Sub-damped Lyman alpha systems in the XQ-100 survey II -- Chemical evolution at 2.4<z<4.3

TL;DR

This study analyzes 155 sub-damped Lyman alpha systems at redshifts 2.4 to 4.3 to understand their role in cosmic chemical evolution, revealing they are generally more metal-poor than DLAs when ionization effects are considered.

Contribution

First comprehensive metallicity analysis of subDLAs over 2.4<z<4.3 using ionization corrections with MCMC and Cloudy models, highlighting their chemical evolution and relation to DLAs.

Findings

SubDLAs are more metal-poor than DLAs after ionization correction.

Gas-phase [Si/Fe] in subDLAs is similar to DLAs, indicating comparable dust depletion.

[C/O] remains solar across metallicities, suggesting carbon-rich ejecta in circumgalactic environments.

Abstract

We present the measured gas-phase metal column densities in 155 sub-damped Lyman alpha systems (subDLAs) with the aim to investigate the contribution of subDLAs to the chemical evolution of the Universe. The sample was identified within the absorber-blind XQ-100 quasar spectroscopic survey over the redshift range 2.4<=z<=4.3. Using all available column densities of the ionic species investigated (mainly CIV, SiII, MgII, SiIV, AlII, FeII, CII, and OI; in order of decreasing detection frequency), we estimate the ionization-corrected gas-phase metallicity of each system using Markov Chain Monte Carlo techniques to explore a large grid of Cloudy ionization models.
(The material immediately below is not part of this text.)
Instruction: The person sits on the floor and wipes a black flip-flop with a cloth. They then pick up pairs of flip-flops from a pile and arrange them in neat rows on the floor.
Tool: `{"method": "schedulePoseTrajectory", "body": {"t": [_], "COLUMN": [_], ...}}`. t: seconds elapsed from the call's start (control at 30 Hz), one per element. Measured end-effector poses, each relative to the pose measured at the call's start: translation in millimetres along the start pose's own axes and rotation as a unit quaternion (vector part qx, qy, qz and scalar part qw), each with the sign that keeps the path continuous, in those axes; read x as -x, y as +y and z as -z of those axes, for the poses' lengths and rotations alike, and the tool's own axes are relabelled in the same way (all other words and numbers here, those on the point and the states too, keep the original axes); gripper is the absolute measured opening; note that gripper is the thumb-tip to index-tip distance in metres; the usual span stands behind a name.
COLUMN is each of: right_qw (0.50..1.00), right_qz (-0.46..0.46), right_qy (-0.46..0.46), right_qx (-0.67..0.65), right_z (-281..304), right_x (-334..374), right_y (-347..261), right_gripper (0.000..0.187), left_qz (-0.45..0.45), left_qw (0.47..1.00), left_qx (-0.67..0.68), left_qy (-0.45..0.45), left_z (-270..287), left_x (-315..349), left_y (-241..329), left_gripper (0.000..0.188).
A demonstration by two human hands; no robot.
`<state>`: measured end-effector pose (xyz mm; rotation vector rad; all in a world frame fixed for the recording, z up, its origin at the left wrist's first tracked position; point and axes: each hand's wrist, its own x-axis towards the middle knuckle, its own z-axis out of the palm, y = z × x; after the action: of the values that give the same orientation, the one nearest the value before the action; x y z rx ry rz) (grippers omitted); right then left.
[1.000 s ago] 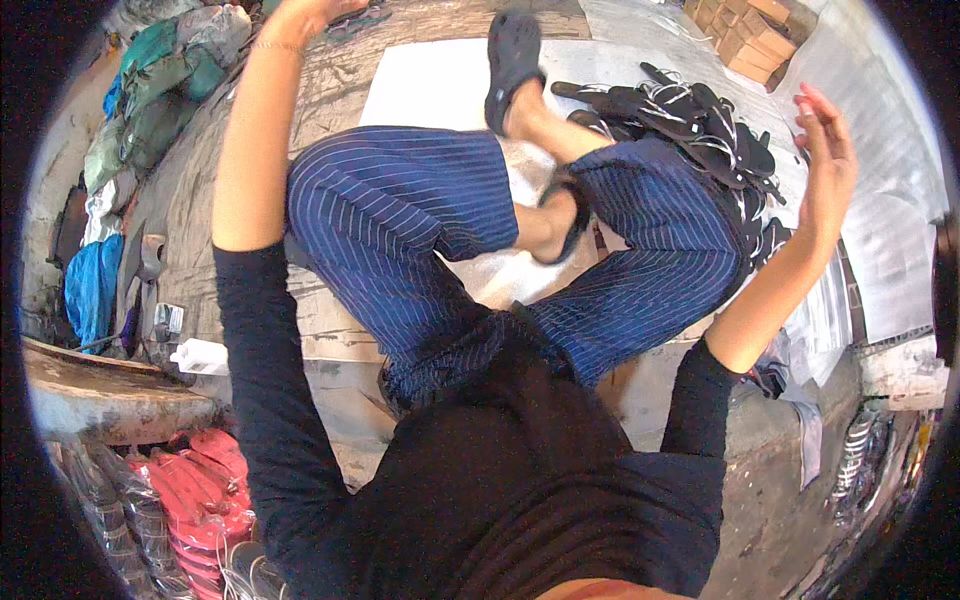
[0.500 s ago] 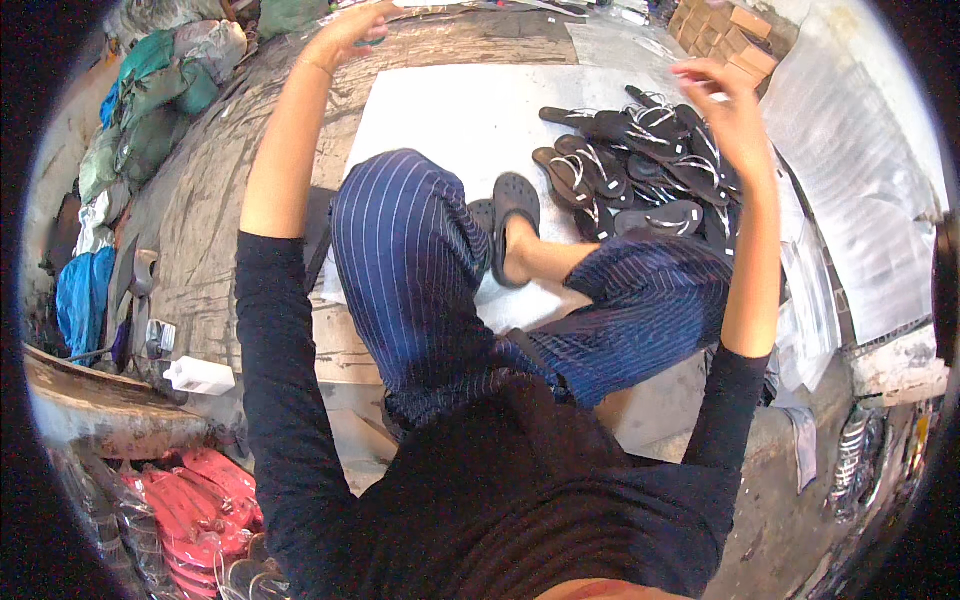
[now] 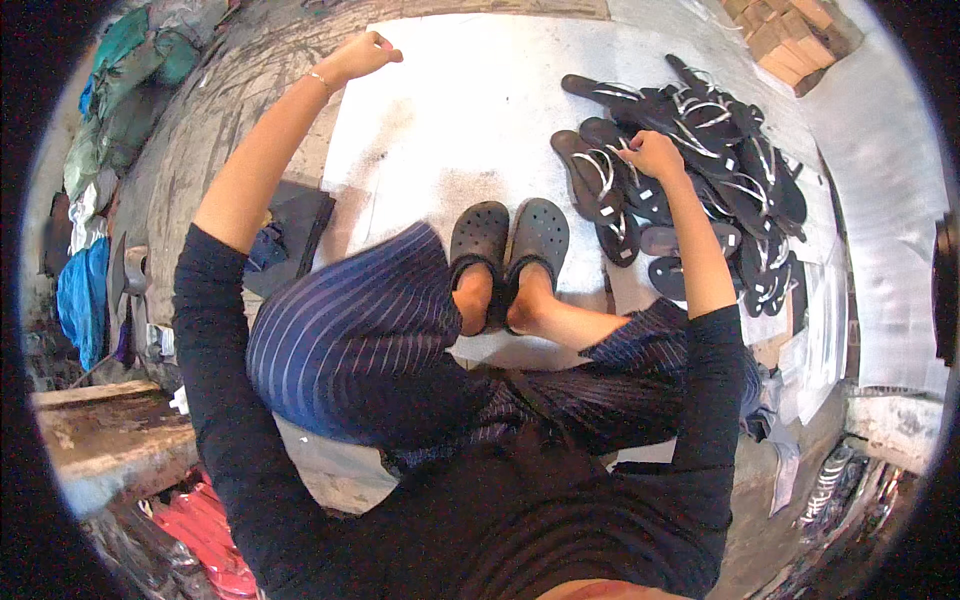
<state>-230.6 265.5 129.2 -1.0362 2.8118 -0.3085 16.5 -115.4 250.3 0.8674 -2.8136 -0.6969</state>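
Note:
A heap of black flip-flops (image 3: 720, 150) with pale, shiny straps lies on the white sheet (image 3: 450, 110), to the right of my feet. Over the near left side of this heap, my right hand (image 3: 657, 157) is closed, its fingertips pinched at the strap of one flip-flop (image 3: 647, 197). My left hand (image 3: 362, 58) hovers above the sheet's far left part, wearing a thin bracelet. Its fingers are curled together, and whatever may be inside them is hidden. My feet, in dark clogs (image 3: 540, 235), rest side by side on the sheet.
Small brown boxes (image 3: 785, 45) are stacked at the far right, beside a grey sheet (image 3: 870, 200). Green bags (image 3: 130, 90) and a blue bag (image 3: 85, 300) line the left side. Red pieces in clear wrap (image 3: 205, 530) lie at the lower left.
Both hands have come down and closed; the right now reaches the flip-flops. My left knee has swung outward, my feet stand side by side, and the view has tilted.

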Motion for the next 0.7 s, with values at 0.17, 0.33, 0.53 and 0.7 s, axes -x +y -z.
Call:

Without accounting for ionization and dust depletion effects, we find that the HI-weighted gas-phase metallicity evolution of subDLAs are consistent with damped Lyman alpha systems (DLAs). When ionization corrections are included, subDLAs are systematically more metal-poor than DLAs (between ~0.5 sigma and ~3 sigma significance) by up to ~1.0 dex over the redshift range 3<=z<=4.3. The correlation of gas-phase [Si/Fe] with metallicity in subDLAs appears to be consistent with that of DLAs, suggesting that the two classes of absorbers have a similar relative dust depletion pattern. As previously seen for Lyman limit systems, the gas-phase [C/O] in subDLAs remains constantly solar for all metallicities indicating that both subDLAs and Lyman limit systems could trace carbon-rich ejecta, potentially in circumgalactic environments.